Hello! The imagery in your poem is strong, and I especially liked the idea of "ashes" and "snowflakes". You've also ended with a pretty fascinating and memorable last line - which I'll talk about in a moment.

The themes here seem straightforward, yet engaging nonetheless. To me at least, it appears that the speaker is feeling the pain of watching someone they care about suffer, a part of the speaker suffering along with them ("within and without"). There are themes of empathy, mental illness and friendship (?). You're working with just one stanza, so that's still quite a lot to fit in.

Structure

1.) I think you know your stuff in terms of repetition. The repeated "I am watching . . . I am watching . . . " and "I know . . . I know . . . " conveys a strong sense of powerlessness, which I think is great.

2.) In terms of punctuation, I think you could try creating more effects with your commas and full stops. There are quite a few lines like "the fire . . . inside" that just run on, seemingly for no reason. Commas and full stops are good both for creating a sense of heavy emotion and just letting the reader breathe for a bit:

(You could use a comma as a caesura here, a pause mid-line to force the reader to compare and contrast the fires)

"the fire she built to warm others, the fire she built that burns her"

(You could use full stops in this line to create desperation.)

"She's gasping for breath. She's drowning in ink. She's bleeding out."

Language

1.) I think this poem could do with some editing to cut out unnecessary words. Particularly for a poem with heavy emotions, it's important to be as concise as possible so none of the impact is lost. For example, you could take out:

-"to reach her" in "but i'm too far away to reach her"
-"that" and "within herself" in "the fire that she built . . ."

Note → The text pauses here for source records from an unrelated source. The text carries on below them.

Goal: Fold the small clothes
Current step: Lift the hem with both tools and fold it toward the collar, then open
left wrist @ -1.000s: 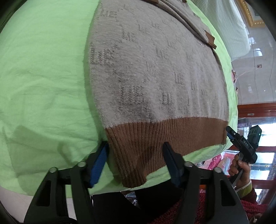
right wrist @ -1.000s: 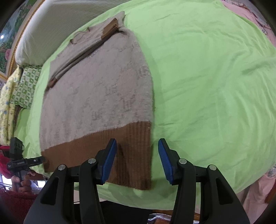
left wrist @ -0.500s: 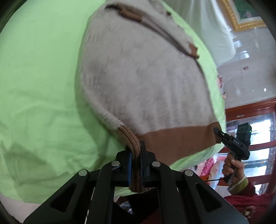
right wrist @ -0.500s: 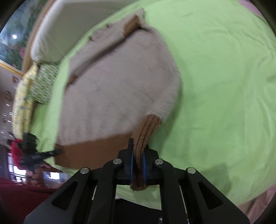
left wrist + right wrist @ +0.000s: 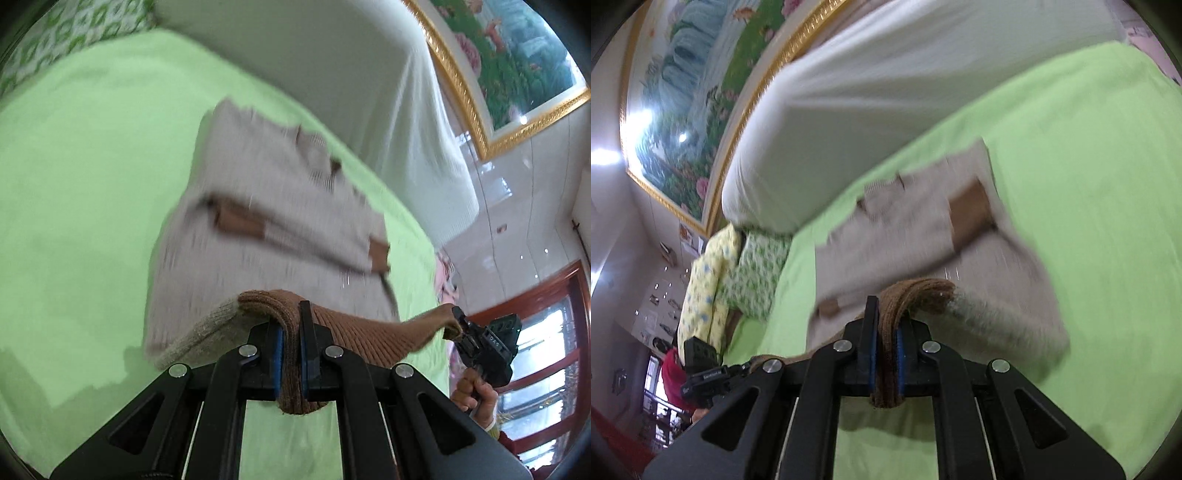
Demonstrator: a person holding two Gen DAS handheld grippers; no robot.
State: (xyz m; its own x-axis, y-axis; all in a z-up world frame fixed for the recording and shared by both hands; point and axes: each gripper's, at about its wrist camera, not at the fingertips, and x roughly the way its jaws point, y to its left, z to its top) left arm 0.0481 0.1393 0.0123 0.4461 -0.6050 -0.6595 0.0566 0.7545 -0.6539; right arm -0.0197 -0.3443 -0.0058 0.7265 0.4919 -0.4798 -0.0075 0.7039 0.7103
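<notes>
The sweater lies on the green bed; I judge it soft, light and floppy, best held by its ribbed brown hem. My left gripper and right gripper each clamp a hem corner. A second ago both stood open; the hem is now lifted.

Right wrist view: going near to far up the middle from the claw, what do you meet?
Right claw shut on the brown hem → beige sweater body → green sheet → white bolster → gold-framed painting.
</notes>
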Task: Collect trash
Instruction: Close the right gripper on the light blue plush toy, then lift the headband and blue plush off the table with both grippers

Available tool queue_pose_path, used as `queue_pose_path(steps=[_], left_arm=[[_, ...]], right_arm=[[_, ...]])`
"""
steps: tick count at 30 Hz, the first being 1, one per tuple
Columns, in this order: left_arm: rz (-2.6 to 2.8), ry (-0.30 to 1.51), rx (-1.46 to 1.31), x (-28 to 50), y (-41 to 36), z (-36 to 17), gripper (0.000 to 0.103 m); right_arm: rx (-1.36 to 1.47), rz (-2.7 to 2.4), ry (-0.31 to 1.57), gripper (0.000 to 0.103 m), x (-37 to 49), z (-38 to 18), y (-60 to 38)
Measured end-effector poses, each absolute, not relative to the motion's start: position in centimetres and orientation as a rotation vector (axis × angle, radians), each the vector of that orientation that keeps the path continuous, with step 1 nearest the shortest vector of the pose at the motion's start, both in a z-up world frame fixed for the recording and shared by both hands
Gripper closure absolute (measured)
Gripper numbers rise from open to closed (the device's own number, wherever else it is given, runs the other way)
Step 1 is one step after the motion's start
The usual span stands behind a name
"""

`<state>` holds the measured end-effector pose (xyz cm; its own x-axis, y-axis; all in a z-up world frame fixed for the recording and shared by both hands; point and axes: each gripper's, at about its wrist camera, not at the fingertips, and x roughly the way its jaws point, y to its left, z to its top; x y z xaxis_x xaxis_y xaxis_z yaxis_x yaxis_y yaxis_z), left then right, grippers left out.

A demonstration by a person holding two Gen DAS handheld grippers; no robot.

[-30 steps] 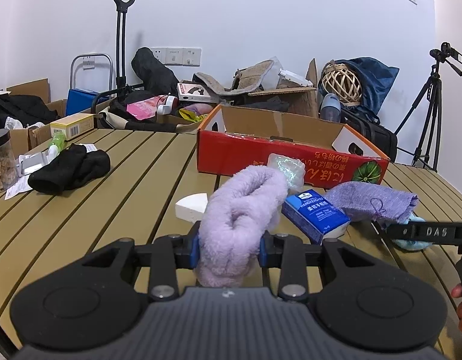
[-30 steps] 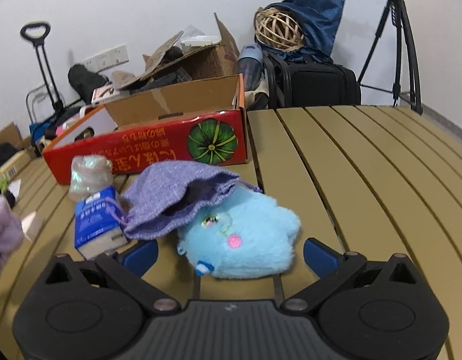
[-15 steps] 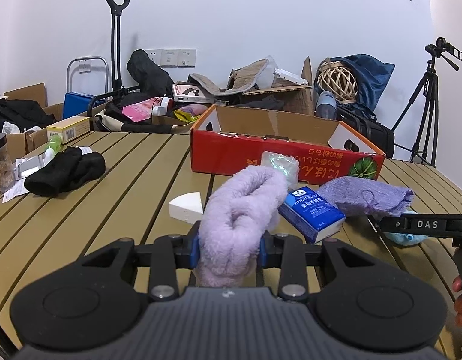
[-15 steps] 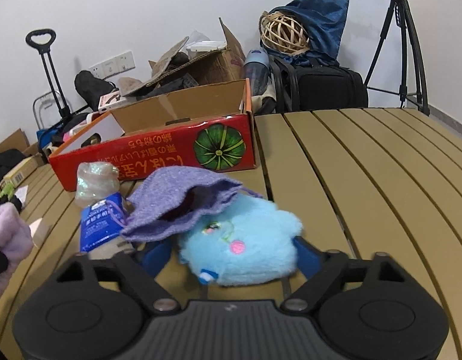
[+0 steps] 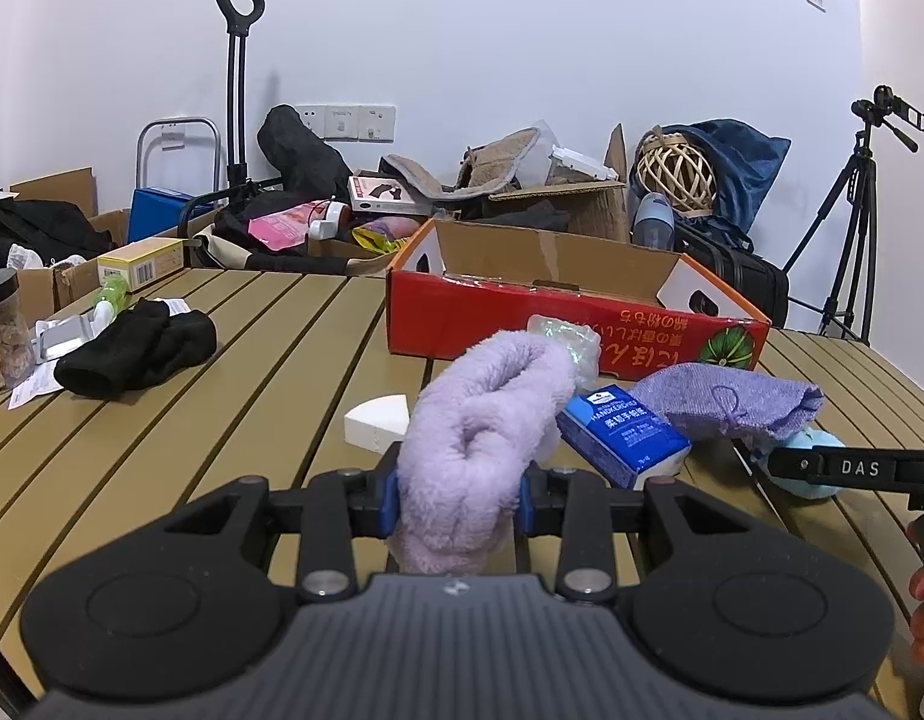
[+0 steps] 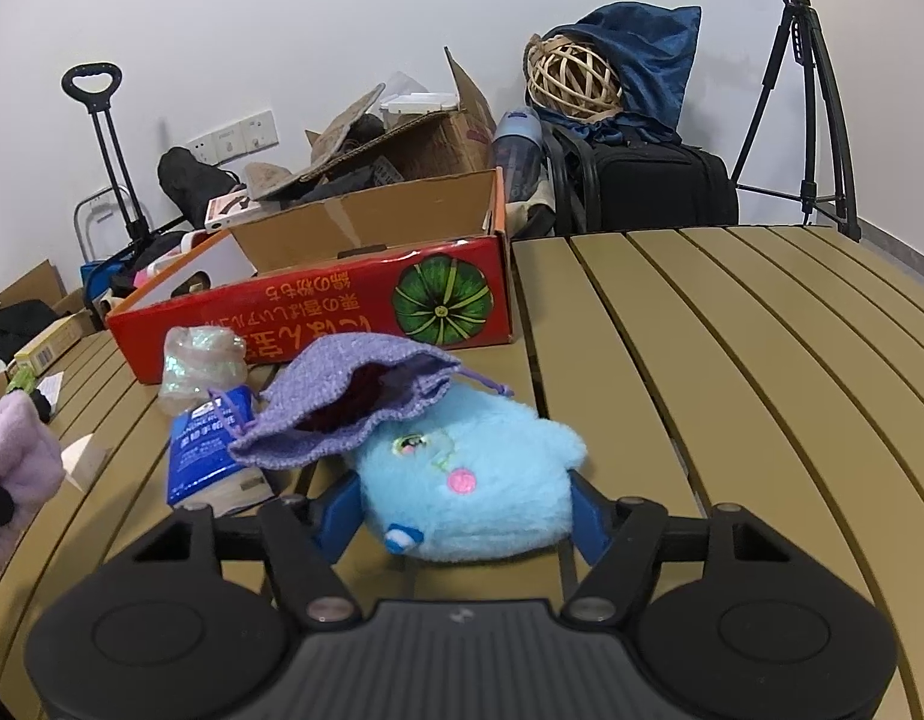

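The left gripper (image 5: 459, 495) pinches a fluffy lilac fleece roll (image 5: 480, 450) between its blue pads, the roll standing up out of the jaws above the slatted tan table (image 5: 192, 420). The right gripper (image 6: 462, 510) has its jaws closing around a sky-blue plush toy with a pink cheek spot (image 6: 468, 480); the blue pads sit against both flanks of the toy, which lies on the table. At the toy's 11 o'clock a purple knitted drawstring pouch (image 6: 354, 384) drapes over it, and a blue tissue pack (image 6: 207, 450) lies at its 9 o'clock. An open red cardboard box with a pumpkin print (image 6: 318, 312) stands at 12 o'clock, a crumpled clear wrapper (image 6: 201, 363) just before it.
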<state>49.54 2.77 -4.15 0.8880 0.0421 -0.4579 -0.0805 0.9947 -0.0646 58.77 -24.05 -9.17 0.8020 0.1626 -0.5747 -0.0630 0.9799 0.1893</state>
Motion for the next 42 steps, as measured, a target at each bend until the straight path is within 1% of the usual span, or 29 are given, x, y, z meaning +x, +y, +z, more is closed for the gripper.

2.) Now about that last line: I had a bit of a tough time initially figuring out how it fits into the poem. I think this is because of the sudden tense switch from future to present? You spend quite a number of lines predicting a future outcome, so the sudden comment on the speaker's present status comes across as a bit jarring. Perhaps a couple of lines between "and she will take me with her" and "i am within and without" could help bridge the gap.

Overall Impressions

I thought your poem was striking, painting a vivid emotional picture. Some minor edits here and there would help to refine it further, and hopefully, these comments may help you with that. That's all from me, and good luck with your future work!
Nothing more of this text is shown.